Danlo smiled at this because the Ede program had learned enough mathematics of the manifold to speak almost as if he were a pilot or a real human being.

‘And what will you do if we cross pathways with another lightship? If you’re too tired to think?’

‘I have never been that tired,’ Danlo said. Once, as a boy out hunting in the wild, he had stood awake for three days by a hole cut into the sea’s ice – awake and waiting with his harpoon for a seal to appear.

‘This machine asks a good question, though,’ Demothi Bede said, pointing at the imago. ‘What will we do if we cross pathways with a Neverness lightship?’

‘Or ten ships?’ the Ede imago asked.

‘How … could I know?’

‘You don’t know what you’d do if ten lightships fell upon us?’

‘No, truly I do not,’ Danlo said.
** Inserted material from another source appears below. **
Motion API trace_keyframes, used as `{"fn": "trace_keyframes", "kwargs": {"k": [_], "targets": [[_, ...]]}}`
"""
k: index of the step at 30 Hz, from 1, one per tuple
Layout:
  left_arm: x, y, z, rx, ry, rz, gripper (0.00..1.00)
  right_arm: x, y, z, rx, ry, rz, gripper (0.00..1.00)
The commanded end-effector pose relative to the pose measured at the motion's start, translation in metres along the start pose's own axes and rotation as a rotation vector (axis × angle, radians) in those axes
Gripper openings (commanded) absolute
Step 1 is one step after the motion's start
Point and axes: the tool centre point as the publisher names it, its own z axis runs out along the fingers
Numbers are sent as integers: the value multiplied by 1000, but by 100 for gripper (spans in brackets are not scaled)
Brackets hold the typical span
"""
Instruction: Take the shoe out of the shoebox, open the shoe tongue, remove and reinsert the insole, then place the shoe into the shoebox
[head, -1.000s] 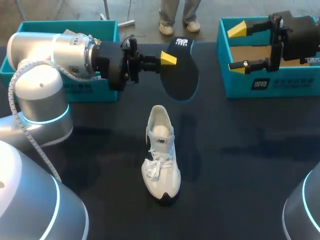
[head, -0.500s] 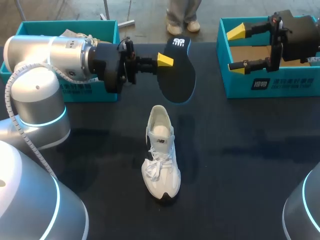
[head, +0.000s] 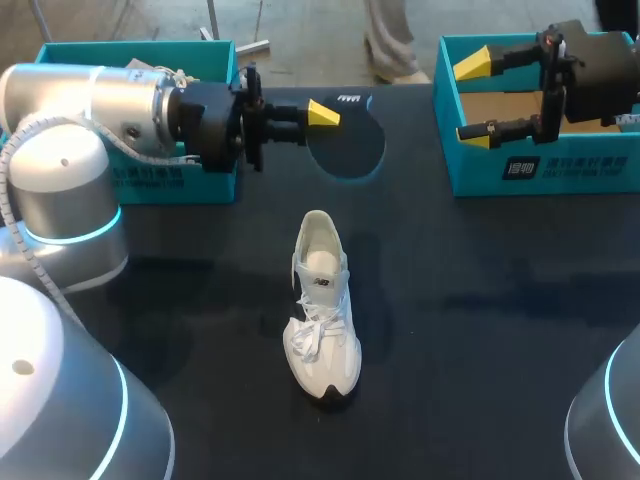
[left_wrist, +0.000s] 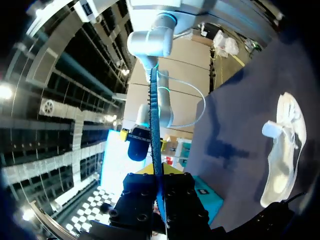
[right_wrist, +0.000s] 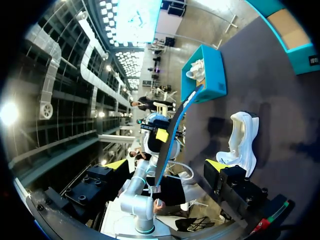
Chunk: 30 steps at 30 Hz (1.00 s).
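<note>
On the dark table (head: 480, 330) the white shoe (head: 322, 310) stands upright; left jaws pinch the insole (head: 350, 140), right jaws spread.

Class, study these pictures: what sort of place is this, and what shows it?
Probably a robot test bench for shoe handling: a dark table with teal shoeboxes at its far corners, a white shoe in the middle, and the left gripper holding an insole.

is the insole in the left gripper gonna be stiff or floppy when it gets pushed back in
Likely light and bendy: the insole looks edge-thin in the left gripper. Pinched near its edge it juts out barely curved, so probably springy, not limp.
</note>
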Motion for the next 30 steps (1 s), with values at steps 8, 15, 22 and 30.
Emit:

And then he smiled because sometimes he liked playing games with the Ede imago. ‘But part of the pilots’ art is knowing what to do … when you do not know what to do.’

‘But shouldn’t we at least agree upon a strategy?’ Demothi Bede broke in. ‘It seems that if we’re discovered, we’ll have only two choices: to flee into the stars, or to declare ourselves as ambassadors and trust we’ll be escorted to Neverness.’

‘Have you so great a trust of others, then?’ Danlo asked.

‘We’re speaking of pilots of the Order, not barbarians.’

‘But these pilots are also Ringists,’ Danlo said. ‘And they are at war with the Fellowship.’

Here Demothi Bede sucked in a breath with such force that his lungs fairly rattled. He said, ‘We don’t know that with certainty. It might be that the ambush near Ulladulla was an accident or only the belligerence of those five pilots who committed this massacre.’

‘No,’ Danlo said, closing his eyes. ‘It was no accident.’

‘Then you’ve decided to flee?’

‘I have decided nothing.’

‘But how will you make your decision?’

‘That will depend on many things: the configuration of the stars, how many ships we meet and who their pilots are.’ And, Danlo thought, on the pattern of the N-set waves rippling through the manifold or the whispers that he heard in the solar wind if they had fallen out near a star.

Now the Ede imago spoke again, and it was his turn to play with Danlo. ‘Do you really think you could escape ten lightships?’

‘Why not?’

‘On your journey to Tannahill, Sivan wi Mawi Sarkissian pursued you across the entire Vild.’

‘That is true,’ Danlo said. He remembered how Sivan, in his ship the Red Dragon , for a distance of twenty thousand light years, had hovered ghostlike always just at the radius of convergence in the same neighbourhood of space as the Snowy Owl . He remembered, too, Sivan’s passenger (and master), Malaclypse Redring of Qallar, the warrior-poet who hoped that Danlo would lead him to his father. The warrior-poets had a new rule, which was to kill all potential gods, and so Malaclypse had fallen halfway across the galaxy to find Mallory Ringess.